Dicevo che i due aspetti del background di questo protagonista sono collegati: credo che la discriminazione a volte sia come un timbro che ci viene impresso alla nascita: nasce dall’evidenza di essere venuti al mondo e di vivere ai margini rispetto agli altri, perché coloro che dovrebbero garantirci sicurezza, solidità, affetto e forza, non lo fanno.
Va da sé che, se già il proprio piccolo microcosmo come la famiglia di origine si rivela ostile se non addirittura nociva, può sembrare una battaglia persa in partenza cercare di sopravvivere anche all’ ostilità dovuta ad un diverso colore della pelle da parte del mondo esterno.
Bisogna essere concreti, nascere e crescere in una famiglia disfunzionale ti pone in posizione di svantaggio nella corsa della vita.
Le famiglie di questo tipo purtroppo esistono e molte lo sono inconsapevolmente, adulti inadeguati che devono ancora crescere e quindi sono inadatti a fare i genitori, oppure genitori problematici che troppo presi dalle loro debolezze trascurano completamente i loro figli o vi si appoggiano, come se i ruoli fossero invertiti.
C’è una tale varietà di problematiche all’interno dei nuclei familiari di diversa provenienza che sarebbe difficile analizzarle tutte.
Ecco perché quello di cui invece preferisco parlare pensando al personaggio che ci ha regalato Paola Garbarino, è la grande capacità della vita di darti la capacità di recuperare in corsa nonostante ti abbia fatto partire in svantaggio alla nascita.
La parola chiave è riscatto: fortunatamente appartenere a culture differenti da quelle in cui si è cresciuti o in un ambiente famigliare tossico, non precludono per forza la possibilità di affrancarsi da una condizione in cui questi due elementi creano difficoltà.
Possibilità infatti è l’altra parola che mi piace molto in questo contesto: siamo noi a costruircele, alimentando affetti e relazioni in cui l’origine razziale così come altri aspetti della persona non sono elementi che hanno peso nella costruzione di rapporti sani e sinceri, e cercando di migliorare la propria posizione sociale con ogni mezzo, con lo studio, il lavoro o con il coltivare i propri talenti.

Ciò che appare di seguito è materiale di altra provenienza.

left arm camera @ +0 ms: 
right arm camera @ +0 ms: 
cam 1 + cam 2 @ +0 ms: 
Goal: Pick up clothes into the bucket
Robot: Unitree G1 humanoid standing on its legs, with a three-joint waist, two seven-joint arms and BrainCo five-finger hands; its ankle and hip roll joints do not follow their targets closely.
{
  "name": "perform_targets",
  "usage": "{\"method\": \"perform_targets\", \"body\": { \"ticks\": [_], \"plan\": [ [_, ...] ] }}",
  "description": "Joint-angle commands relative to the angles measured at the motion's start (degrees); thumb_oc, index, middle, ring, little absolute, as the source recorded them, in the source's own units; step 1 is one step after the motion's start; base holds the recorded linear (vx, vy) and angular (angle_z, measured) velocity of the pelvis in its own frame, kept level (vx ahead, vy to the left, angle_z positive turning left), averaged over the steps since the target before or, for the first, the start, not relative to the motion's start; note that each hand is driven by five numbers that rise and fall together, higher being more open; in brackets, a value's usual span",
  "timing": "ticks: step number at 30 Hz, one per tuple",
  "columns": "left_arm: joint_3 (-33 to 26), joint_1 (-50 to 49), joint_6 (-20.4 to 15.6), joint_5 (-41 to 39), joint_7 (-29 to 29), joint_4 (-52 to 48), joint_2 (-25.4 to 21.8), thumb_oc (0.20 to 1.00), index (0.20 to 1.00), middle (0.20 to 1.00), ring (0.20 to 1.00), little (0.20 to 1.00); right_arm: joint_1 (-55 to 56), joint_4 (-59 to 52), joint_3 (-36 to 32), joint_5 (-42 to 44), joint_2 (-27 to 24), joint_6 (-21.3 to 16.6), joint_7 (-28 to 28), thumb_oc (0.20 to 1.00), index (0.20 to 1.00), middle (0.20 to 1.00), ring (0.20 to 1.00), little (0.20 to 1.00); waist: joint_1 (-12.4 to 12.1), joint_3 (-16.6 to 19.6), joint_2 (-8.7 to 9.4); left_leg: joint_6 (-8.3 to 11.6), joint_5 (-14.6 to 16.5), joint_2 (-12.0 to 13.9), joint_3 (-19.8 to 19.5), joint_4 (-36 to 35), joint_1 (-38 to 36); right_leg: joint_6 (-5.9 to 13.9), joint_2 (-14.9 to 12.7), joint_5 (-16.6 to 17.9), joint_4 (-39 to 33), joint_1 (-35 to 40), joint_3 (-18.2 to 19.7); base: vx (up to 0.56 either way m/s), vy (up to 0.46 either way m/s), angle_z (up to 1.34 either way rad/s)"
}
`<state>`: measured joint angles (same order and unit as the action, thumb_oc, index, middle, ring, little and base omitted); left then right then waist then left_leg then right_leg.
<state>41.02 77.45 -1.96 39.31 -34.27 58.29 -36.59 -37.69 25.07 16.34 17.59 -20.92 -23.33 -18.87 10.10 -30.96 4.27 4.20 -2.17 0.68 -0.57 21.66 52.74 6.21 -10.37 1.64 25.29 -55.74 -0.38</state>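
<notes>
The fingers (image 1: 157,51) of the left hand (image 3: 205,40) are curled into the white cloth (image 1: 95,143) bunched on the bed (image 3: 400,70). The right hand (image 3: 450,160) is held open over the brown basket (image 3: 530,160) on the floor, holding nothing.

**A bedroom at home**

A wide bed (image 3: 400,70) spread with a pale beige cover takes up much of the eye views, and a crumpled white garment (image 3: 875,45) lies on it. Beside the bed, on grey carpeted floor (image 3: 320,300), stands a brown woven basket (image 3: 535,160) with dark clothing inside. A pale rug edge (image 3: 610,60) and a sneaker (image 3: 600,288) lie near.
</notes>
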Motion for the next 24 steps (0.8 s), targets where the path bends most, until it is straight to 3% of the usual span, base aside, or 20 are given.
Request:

Non è semplice è ovvio, le vicende narrate nel libro ne sono un esempio, molto facile cadere nella trappola del guadagno facile, dell’illegalità e della violenza.
Ma non impossibile.
Un pizzico di fortuna, una strizzata d’occhio del destino ma anche molta forza, perseveranza e contornarsi di affetti sinceri sono senz’altro ingredienti che aiutano in questo processo.
Non tutti nasciamo fortunati, non tutti nasciamo uguali e non tutti riusciamo ad uscire dal pantano di alcune situazioni.
Ma certamente tutti possiamo aspirare a provarci.